Content starts
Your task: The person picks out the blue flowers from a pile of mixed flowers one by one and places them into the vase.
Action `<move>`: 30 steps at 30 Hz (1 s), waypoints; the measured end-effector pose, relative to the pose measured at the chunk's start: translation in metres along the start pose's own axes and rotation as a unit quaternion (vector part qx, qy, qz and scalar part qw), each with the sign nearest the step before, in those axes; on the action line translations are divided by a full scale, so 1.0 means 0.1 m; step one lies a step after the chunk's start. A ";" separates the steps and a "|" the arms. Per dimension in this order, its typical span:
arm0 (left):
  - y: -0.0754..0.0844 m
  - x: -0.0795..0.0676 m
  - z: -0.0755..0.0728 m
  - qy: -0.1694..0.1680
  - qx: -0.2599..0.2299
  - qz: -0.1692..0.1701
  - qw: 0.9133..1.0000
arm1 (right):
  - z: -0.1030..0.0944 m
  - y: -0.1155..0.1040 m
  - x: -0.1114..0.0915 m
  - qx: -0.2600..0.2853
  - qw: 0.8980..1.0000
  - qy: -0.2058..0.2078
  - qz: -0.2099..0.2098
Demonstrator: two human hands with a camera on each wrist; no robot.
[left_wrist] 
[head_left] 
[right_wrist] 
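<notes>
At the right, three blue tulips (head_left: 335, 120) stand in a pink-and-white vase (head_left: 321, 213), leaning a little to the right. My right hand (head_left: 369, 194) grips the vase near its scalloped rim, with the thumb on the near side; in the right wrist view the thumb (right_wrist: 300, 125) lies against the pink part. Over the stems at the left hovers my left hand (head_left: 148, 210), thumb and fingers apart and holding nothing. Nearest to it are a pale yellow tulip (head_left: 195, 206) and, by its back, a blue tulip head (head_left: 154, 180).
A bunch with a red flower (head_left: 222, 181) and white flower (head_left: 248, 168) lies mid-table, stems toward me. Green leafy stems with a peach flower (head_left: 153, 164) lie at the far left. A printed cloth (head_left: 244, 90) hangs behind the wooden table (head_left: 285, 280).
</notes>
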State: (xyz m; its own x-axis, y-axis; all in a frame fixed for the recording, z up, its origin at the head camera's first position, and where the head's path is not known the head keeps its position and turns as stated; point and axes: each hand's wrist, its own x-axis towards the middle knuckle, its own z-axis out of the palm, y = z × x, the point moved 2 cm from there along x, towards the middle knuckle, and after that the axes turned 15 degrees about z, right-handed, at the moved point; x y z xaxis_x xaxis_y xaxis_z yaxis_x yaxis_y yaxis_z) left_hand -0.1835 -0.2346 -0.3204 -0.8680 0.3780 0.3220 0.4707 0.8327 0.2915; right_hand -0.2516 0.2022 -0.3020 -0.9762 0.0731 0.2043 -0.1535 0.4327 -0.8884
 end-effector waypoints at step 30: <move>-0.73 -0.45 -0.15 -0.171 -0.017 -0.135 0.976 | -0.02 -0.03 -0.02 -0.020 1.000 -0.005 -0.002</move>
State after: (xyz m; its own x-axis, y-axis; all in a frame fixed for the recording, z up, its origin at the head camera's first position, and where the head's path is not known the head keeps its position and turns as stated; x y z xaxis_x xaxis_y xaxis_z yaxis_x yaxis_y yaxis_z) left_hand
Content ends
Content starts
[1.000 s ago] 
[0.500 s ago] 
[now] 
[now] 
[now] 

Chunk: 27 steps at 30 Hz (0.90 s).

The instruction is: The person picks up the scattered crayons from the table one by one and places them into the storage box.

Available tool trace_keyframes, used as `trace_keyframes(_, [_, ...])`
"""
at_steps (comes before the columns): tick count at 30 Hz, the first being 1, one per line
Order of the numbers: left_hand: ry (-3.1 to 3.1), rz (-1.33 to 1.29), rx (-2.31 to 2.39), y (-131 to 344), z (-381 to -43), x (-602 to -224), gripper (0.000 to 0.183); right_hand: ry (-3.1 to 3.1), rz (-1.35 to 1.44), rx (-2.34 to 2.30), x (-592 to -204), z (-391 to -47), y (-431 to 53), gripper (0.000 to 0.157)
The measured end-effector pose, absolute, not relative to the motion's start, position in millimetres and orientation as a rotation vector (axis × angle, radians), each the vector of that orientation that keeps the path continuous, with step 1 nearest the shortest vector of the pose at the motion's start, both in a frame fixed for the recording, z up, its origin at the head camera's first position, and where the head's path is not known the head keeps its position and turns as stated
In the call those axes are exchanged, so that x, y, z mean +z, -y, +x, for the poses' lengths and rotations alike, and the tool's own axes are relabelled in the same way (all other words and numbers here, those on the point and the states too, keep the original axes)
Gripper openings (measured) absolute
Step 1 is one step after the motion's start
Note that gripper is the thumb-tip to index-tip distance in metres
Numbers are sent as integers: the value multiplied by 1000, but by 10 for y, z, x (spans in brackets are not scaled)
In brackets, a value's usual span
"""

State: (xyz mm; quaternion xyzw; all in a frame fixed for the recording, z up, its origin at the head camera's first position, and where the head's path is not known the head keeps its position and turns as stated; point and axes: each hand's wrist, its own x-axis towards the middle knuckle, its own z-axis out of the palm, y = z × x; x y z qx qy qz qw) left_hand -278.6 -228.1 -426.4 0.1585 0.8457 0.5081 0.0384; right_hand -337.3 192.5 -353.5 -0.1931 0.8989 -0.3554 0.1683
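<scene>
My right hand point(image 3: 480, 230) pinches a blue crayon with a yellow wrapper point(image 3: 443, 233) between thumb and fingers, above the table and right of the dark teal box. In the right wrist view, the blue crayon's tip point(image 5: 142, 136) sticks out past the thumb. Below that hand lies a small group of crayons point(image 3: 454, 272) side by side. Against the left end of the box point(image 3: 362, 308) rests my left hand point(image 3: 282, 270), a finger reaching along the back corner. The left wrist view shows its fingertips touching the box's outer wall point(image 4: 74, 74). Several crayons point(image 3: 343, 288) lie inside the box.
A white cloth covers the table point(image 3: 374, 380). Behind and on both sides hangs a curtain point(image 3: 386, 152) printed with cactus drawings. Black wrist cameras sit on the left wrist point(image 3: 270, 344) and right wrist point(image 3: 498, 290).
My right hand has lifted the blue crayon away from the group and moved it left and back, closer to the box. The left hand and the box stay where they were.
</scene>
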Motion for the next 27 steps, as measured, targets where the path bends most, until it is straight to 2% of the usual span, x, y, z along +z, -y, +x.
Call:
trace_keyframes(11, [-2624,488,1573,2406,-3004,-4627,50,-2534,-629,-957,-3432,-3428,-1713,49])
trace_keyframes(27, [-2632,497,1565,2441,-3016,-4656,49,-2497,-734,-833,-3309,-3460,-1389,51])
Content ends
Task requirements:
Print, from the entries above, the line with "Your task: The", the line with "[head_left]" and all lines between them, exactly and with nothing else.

Written answer:
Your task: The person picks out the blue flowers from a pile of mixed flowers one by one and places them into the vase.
Action `<move>`: 30 steps at 30 Hz (1 s), waypoints; the measured end-effector pose, relative to the pose measured at the chunk's start: translation in metres along the start pose's own axes and rotation as a unit quaternion (vector part qx, qy, qz and scalar part qw), each with the sign nearest the step before, in those axes; on the action line translations are divided by a full scale, so 1.0 means 0.1 m; step one lies a step after the chunk's start. A ";" separates the steps and a "|" the arms. Per dimension in this order, its typical span:
arm0 (left):
  - y: -0.0754..0.0844 m
  - x: -0.0795..0.0676 m
  - z: -0.0755..0.0728 m
  - qy: -0.1694..0.1680
  - qx: -0.2599..0.2299
  - qz: -0.1692..0.1701
  - qw: 0.9133..1.0000
arm1 (right):
  - z: -0.1030..0.0944 m
  - y: -0.1155..0.1040 m
  - x: -0.1114..0.0915 m
  - qx: -0.2600..0.2853
  - qw: 0.8980..1.0000
  - qy: -0.2058..0.2078
  - qz: -0.2099..0.2098
Demonstrator: two human hands with a camera on each wrist; no robot.
[left_wrist] 
[head_left] 

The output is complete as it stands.